_About this exercise_
Copy out all of the data word for word. Omit every picture.

--- Data shown Enclosed Below ---

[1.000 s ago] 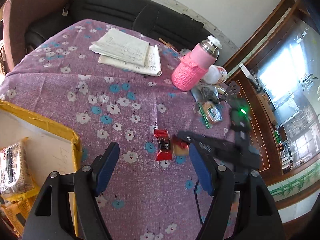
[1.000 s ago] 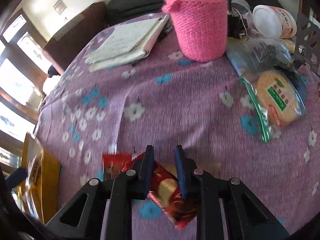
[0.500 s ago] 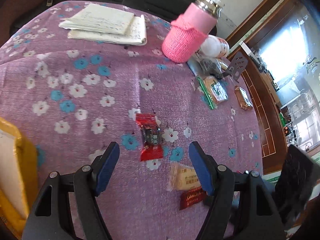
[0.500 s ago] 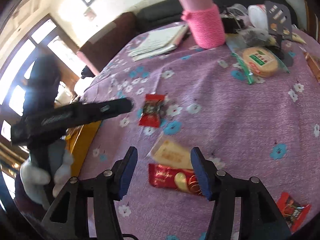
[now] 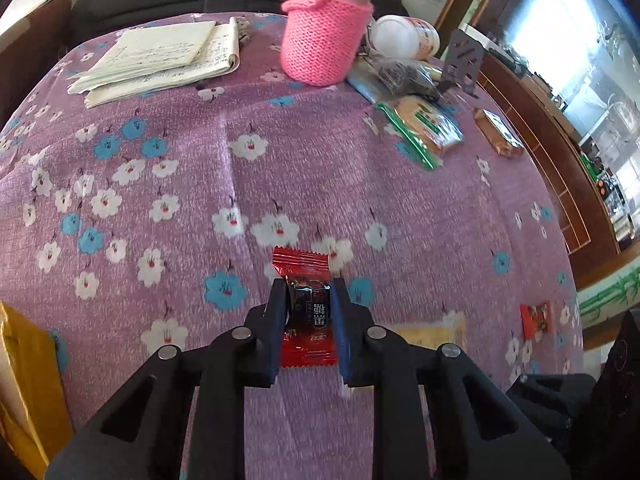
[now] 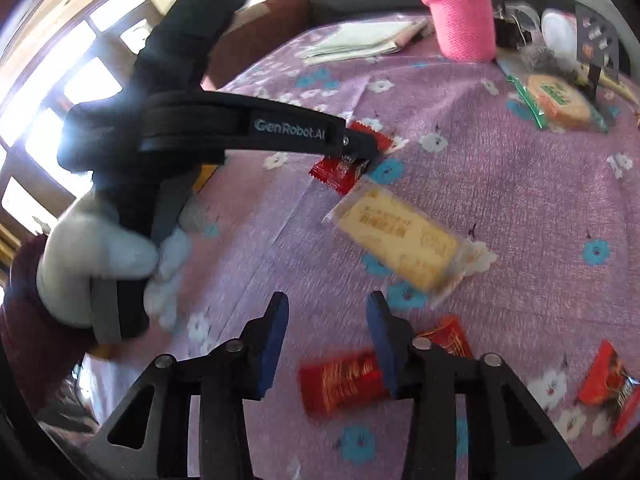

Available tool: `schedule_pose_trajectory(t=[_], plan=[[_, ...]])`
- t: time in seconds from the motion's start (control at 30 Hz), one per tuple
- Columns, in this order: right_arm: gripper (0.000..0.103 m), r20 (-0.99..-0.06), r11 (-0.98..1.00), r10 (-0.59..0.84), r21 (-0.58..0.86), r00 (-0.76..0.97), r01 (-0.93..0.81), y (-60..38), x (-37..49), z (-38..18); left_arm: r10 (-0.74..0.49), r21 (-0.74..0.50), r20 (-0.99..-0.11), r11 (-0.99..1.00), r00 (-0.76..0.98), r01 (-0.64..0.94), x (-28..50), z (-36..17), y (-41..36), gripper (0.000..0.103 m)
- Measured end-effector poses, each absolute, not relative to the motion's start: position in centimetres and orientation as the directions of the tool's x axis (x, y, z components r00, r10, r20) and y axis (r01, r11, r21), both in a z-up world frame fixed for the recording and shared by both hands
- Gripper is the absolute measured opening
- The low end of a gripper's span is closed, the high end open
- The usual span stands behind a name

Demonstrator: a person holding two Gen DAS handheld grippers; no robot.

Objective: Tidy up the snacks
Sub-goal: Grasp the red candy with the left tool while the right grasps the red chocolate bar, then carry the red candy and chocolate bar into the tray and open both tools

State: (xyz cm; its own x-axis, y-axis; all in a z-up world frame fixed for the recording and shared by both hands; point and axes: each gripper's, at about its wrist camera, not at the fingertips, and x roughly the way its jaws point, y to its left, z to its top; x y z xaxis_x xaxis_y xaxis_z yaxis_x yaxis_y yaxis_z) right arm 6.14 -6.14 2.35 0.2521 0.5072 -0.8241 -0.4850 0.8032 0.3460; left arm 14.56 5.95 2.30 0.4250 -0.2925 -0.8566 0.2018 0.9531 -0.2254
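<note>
My left gripper (image 5: 309,292) is shut on a small red candy packet (image 5: 307,308) that lies on the purple flowered tablecloth (image 5: 360,184). In the right wrist view the left gripper (image 6: 360,148) reaches in from the left and pinches the same red packet (image 6: 335,171). My right gripper (image 6: 326,312) is open and empty above the cloth. A yellow cracker packet (image 6: 404,236) lies just beyond it. A red wafer packet (image 6: 344,380) lies under its right finger, and another red candy (image 6: 608,380) lies at the right.
A pink knitted flask (image 5: 326,36), notebooks (image 5: 160,56), a white jar (image 5: 408,36), a green-edged biscuit bag (image 5: 428,124) and a brown bar (image 5: 498,132) sit at the far side. A yellow cardboard box (image 5: 24,380) stands at the left edge. Another red candy (image 5: 536,316) lies right.
My left gripper has moved forward and shut on the red candy packet. My right gripper has let go of the red wafer packet, opened and pulled back toward the near edge.
</note>
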Motion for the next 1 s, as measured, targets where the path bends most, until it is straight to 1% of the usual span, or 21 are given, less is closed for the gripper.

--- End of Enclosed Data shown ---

_Task solution_
[1.000 s ago] 
[1.000 s ago] 
[0.500 s ago] 
[0.500 s ago] 
[now] 
[now] 

Available tool: `schedule_pose_trajectory(t=[_], plan=[[_, ...]])`
- t: time in seconds from the motion's start (control at 30 Hz), one per tuple
- Columns, in this order: right_arm: gripper (0.000..0.103 m), r20 (-0.99..-0.06), r11 (-0.98..1.00), r10 (-0.59..0.84), r21 (-0.58..0.86), r00 (-0.76..0.97), r01 (-0.93..0.81), y (-60..38), x (-37..49), z (-38..18); left_arm: r10 (-0.74..0.49), r21 (-0.74..0.50), r20 (-0.99..-0.11), r11 (-0.99..1.00), r00 (-0.76..0.98), r01 (-0.64..0.94), x (-28..50), z (-36..17), y (-41..36), gripper (0.000..0.103 m)
- Measured end-effector poses, each absolute, not relative to the motion's start: position in centimetres and orientation as the directions of the tool's x axis (x, y, z components r00, r10, r20) and y axis (r01, r11, r21), both in a z-up world frame fixed for the recording and shared by both hands
- Gripper is the absolute measured opening
- The low end of a gripper's span is closed, the high end open
- The usual span stands behind a name

Demonstrator: a person holding two Gen DAS handheld grippers; no robot.

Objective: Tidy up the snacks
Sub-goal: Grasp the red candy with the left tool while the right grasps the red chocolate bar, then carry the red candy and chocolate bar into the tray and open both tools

State: (xyz cm; its own x-axis, y-axis; all in a z-up world frame fixed for the recording and shared by both hands; point and axes: each gripper's, at about its wrist camera, not at the fingertips, and x roughly the way its jaws point, y to its left, z to its top; x y z xaxis_x xaxis_y xaxis_z yaxis_x yaxis_y yaxis_z) right arm 6.14 -6.14 2.35 0.2521 0.5072 -0.8241 -0.4850 0.8032 0.3460; left arm 14.56 5.95 2.30 0.4250 -0.2925 -0.8566 0.2018 0.9531 -0.2254
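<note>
My left gripper (image 5: 309,292) is shut on a small red candy packet (image 5: 307,308) that lies on the purple flowered tablecloth (image 5: 360,184). In the right wrist view the left gripper (image 6: 360,148) reaches in from the left and pinches the same red packet (image 6: 335,171). My right gripper (image 6: 326,312) is open and empty above the cloth. A yellow cracker packet (image 6: 404,236) lies just beyond it. A red wafer packet (image 6: 344,380) lies under its right finger, and another red candy (image 6: 608,380) lies at the right.
A pink knitted flask (image 5: 326,36), notebooks (image 5: 160,56), a white jar (image 5: 408,36), a green-edged biscuit bag (image 5: 428,124) and a brown bar (image 5: 498,132) sit at the far side. A yellow cardboard box (image 5: 24,380) stands at the left edge. Another red candy (image 5: 536,316) lies right.
My left gripper has moved forward and shut on the red candy packet. My right gripper has let go of the red wafer packet, opened and pulled back toward the near edge.
</note>
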Motion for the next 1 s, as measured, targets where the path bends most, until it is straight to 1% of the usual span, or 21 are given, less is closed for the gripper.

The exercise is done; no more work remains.